Solved – Distribution of number of Bernoulli trials to a given number of successes

binomial distributiondistributionsprobability

Suppose you have a series of n trials, where the probability of success
in each trial is p. The distribution of the number of successful trials
follows a Binomial distribution with parameters (n, p). The mean is given
by np whereas the variance is np(1-p). So far so good: this is pretty
mundane Stats 101 stuff.

But suppose now that I only knew about the successful trials, and had no
knowledge of the total number n of trials, which is the variable I am
interested in estimating. For example, I knew I had 100 successful trials,
where each trial had a 0.1 chance of success. Is there a known probability
distribution that describes the probable outcomes for n, the total number
of trials? Estimating the mean is easy: if m is the number of successes,
then it's just m/p. But what about variance and other measures?

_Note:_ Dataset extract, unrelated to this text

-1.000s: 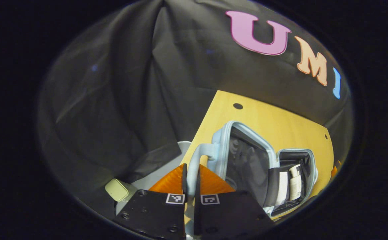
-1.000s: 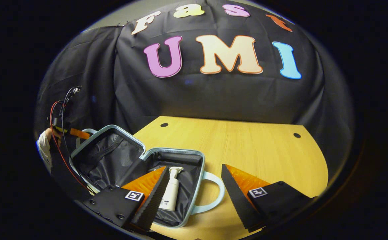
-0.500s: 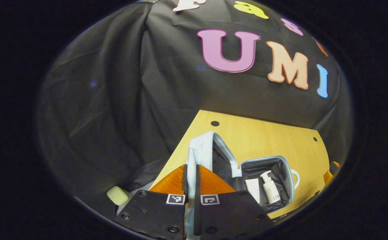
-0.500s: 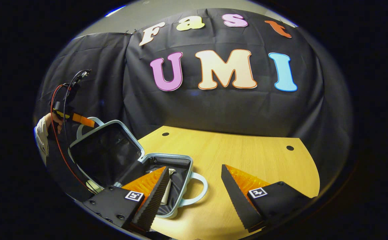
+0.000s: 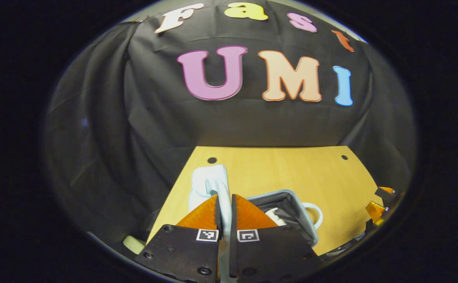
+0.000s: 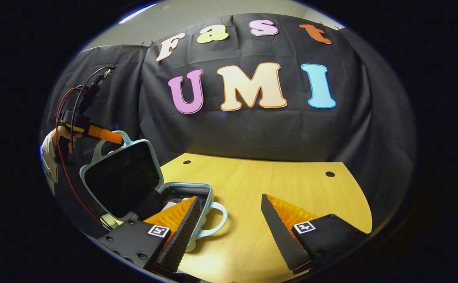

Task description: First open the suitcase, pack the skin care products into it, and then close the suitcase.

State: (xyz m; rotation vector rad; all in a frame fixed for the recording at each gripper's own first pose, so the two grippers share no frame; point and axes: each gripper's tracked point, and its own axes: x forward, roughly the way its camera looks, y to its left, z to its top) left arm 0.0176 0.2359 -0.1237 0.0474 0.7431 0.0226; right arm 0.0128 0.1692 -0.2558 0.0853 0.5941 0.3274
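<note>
Above the table (image 6: 276, 188) — suitcase lid (image 6: 120, 181) now swung upright.

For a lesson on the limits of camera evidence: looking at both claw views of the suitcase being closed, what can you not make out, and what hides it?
- Skin care products: left gripper view, mostly hidden by the left claw and the suitcase wall; their number is unclear.
- Suitcase interior: right gripper view, blocked by the raised lid and a finger of the right claw.
- Small pale object: left gripper view, cut off at the edge, unidentifiable.

Suitcase lid (image 6: 120, 179) higher (nearly upright)
</note>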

What if each success had a different (but known) chance of success? Suppose I
had the following records:

  • success1 (with p=0.1)
  • success2 (with p=0.1)
  • success3 (with p=0.2)

Again, a good estimation of the total number of trials can be obtained by
simply summing 1/p for each successful trial. In this case that number
is 10+10+5=25. But what about variance and other measures?

Best Answer

Look at the Negative binomial distribution. The usual way of stating the negative binomial is the number of failures before you see x successes, but if you add the number of failures and the number of success then you get the total n which you are asking about.

The negative binomial does assume that the last observed value (when you stopped) is a success, this may match with what you want. But if you only know the number of success and not if there were any more failures after the last success then you will need to expand this.

If the negative binomial does not answer the question then you may want to try a Baysian approach, choose a prior for n, hold the others constant (or give them priors as well) and apply Bayes theorem.